Calling smoking “a fire in the global village,” the head of the World Health Organization Monday said he’s laying the groundwork for an international treaty aimed at clamping down on cigarettes.
Dr. Hiroshi Nakajima, the WHO’s director-general, said at a worldwide anti-smoking meeting that a global treaty could spark united action against such practices as cigarette smuggling, aggressive marketing and duty-free sales of tobacco products.
Nakajima spoke at a press conference of the 10th World Conference on Tobacco or Health, a worldwide meeting that has attracted 2,000 scientists, anti-smoking advocates and government leaders. The five-day conference is hosted by the Chinese government and sponsored by WHO and other international organizations.
The WHO leader said he hopes to have an international treaty in place before the year 2000. Organizers of the Beijing conference say they expect to draft a resolution supporting a global agreement when the meeting ends Thursday.
Conference delegates say a treaty would spur comprehensive action on a variety of common issues, including cigarette pricing policies, government testing of products and industry reporting of sales and exports.
A tobacco control treaty would be the first international agreement adopted by WHO, but other United Nations agencies have drafted worldwide treaties on issues of international concern, such as torture.
Clifford Douglas, an Illinois anti-smoking lawyer and conference delegate, said such a treaty would be helpful in uniting the worldwide tobacco control movement.

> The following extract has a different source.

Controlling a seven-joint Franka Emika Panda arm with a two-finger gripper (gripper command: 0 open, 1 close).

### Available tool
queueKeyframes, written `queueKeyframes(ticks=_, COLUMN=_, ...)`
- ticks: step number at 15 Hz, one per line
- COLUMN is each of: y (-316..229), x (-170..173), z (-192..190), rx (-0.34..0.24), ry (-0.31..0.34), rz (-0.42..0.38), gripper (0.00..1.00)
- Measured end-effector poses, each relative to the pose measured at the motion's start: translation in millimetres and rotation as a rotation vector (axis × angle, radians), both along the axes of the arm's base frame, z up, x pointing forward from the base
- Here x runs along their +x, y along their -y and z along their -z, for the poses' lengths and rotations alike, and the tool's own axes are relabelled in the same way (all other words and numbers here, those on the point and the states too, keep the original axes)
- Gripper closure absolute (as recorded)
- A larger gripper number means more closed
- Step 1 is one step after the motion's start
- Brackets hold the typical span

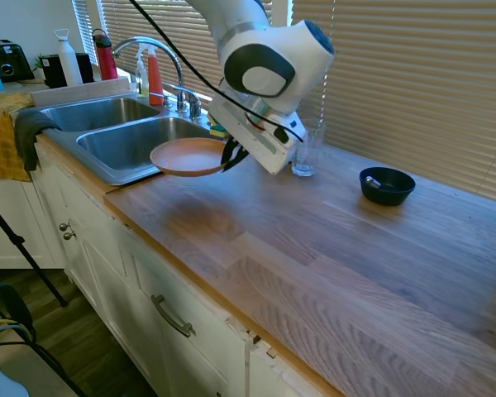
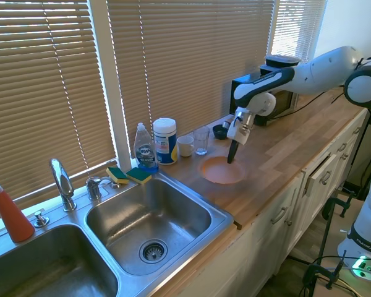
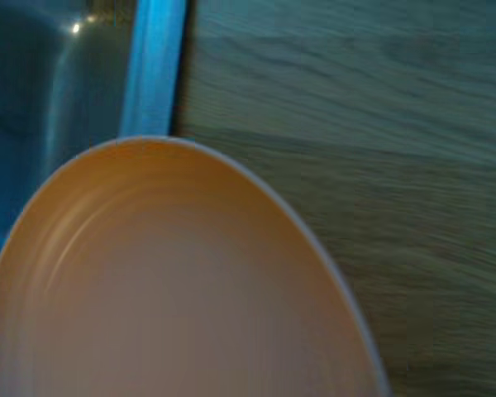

“The tobacco industry has gotten away with murder for many years,” he said. “Tobacco kills far more people than any of the other health and social problems of worldwide concern, including torture, AIDS, child abuse and land mines.”
WHO’s Nakajima was one of several top health officials who spoke to dozens of journalists at a Monday press conference at the Beijing convention. Primarily, they discussed the death toll likely to result as smoking continues to rise in the developing world.
Currently, officials said, smoking results in 3.5 million deaths annually across the globe, but that’s expected to go to 10 million yearly with the growing popularity in Asia of Western-style cigarettes from multinational companies.